Ren Monroe is a promising student wizard at Balmerick, a private school in the city of Kathor. Along with her best friend, Timmons, Ren is one of the few welfare students attending on a scholarship, and despite being one of the most accomplished people at the school, finding a placement in one of the top houses is proving difficult and is a hurdle in the way of the secret mission Ren has set out to accomplish.
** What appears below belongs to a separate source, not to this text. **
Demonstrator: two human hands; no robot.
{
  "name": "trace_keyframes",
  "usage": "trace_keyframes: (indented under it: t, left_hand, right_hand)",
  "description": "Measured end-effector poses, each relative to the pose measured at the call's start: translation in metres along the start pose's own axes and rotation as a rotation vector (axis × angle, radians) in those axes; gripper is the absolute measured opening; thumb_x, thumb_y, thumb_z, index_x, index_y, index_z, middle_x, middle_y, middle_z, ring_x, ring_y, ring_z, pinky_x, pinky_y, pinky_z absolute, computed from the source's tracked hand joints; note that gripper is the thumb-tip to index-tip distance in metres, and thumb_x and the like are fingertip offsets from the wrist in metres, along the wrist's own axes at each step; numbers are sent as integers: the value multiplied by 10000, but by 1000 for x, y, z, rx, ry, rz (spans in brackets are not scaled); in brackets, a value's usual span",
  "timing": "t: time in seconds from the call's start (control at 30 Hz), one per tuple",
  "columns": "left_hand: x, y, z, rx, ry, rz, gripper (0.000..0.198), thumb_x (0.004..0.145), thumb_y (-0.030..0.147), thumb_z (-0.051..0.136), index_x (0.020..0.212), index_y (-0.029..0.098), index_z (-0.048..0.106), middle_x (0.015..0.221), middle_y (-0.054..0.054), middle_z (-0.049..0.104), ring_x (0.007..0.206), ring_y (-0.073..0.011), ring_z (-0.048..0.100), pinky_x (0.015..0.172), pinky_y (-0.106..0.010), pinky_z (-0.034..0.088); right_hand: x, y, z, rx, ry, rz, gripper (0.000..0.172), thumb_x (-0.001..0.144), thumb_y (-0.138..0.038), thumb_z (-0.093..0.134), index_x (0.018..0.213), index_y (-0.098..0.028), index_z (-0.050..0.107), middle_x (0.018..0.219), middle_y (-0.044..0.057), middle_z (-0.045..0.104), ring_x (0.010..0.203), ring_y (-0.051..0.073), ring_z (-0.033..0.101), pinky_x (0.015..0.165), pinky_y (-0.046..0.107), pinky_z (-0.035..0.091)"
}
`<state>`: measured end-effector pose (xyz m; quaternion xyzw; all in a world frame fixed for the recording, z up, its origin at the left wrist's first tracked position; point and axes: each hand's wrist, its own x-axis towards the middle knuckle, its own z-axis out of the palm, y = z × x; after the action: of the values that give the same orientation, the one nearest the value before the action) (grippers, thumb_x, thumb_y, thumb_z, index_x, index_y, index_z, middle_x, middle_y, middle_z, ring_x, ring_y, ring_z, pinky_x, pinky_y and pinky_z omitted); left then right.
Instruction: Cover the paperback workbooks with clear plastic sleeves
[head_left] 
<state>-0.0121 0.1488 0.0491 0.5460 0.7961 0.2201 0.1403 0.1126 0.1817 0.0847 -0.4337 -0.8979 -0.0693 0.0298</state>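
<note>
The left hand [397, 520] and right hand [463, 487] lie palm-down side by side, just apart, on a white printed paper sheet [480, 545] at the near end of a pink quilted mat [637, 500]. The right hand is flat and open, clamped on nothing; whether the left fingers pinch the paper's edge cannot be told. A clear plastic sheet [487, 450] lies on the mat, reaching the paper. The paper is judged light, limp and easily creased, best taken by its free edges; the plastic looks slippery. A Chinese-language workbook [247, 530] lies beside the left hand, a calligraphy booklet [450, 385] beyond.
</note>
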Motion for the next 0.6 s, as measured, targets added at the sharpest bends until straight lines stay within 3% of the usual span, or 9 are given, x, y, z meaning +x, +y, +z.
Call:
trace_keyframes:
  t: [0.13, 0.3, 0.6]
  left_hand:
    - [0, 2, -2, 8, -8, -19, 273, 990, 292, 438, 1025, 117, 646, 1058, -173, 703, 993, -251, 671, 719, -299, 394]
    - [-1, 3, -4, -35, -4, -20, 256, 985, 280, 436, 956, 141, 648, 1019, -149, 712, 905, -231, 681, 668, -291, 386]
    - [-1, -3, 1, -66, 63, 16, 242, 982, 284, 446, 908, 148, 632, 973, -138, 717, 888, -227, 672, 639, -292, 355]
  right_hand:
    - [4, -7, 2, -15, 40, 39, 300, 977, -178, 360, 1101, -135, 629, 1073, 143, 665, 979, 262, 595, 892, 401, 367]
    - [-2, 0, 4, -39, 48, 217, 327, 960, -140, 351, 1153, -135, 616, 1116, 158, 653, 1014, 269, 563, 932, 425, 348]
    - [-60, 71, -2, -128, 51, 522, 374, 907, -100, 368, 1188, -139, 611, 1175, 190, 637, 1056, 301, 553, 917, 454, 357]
When a portal spell goes awry and Ren, Timmons, and four other students from different walks of life are thrown together into the Dires, an uncharted land where the last dragons lived, one of them ends up dead and the rest need to learn to work together to make their way back home before they succumb to the harsh environment or the terrifying revenant following them. This may well be the chance Ren was looking for to prove her worth. Placing elements of a locked-room mystery and an original magic system within the familiar trappings of a school for magic, this is a no-holds-barred tale of revenge, atonement, and the pursuit of justice set in a world diverse in skin color and social classes. Ren is a protagonist for the ages: equal parts smart, calculating, and ruthless, forming a lethal package as an avenging angel.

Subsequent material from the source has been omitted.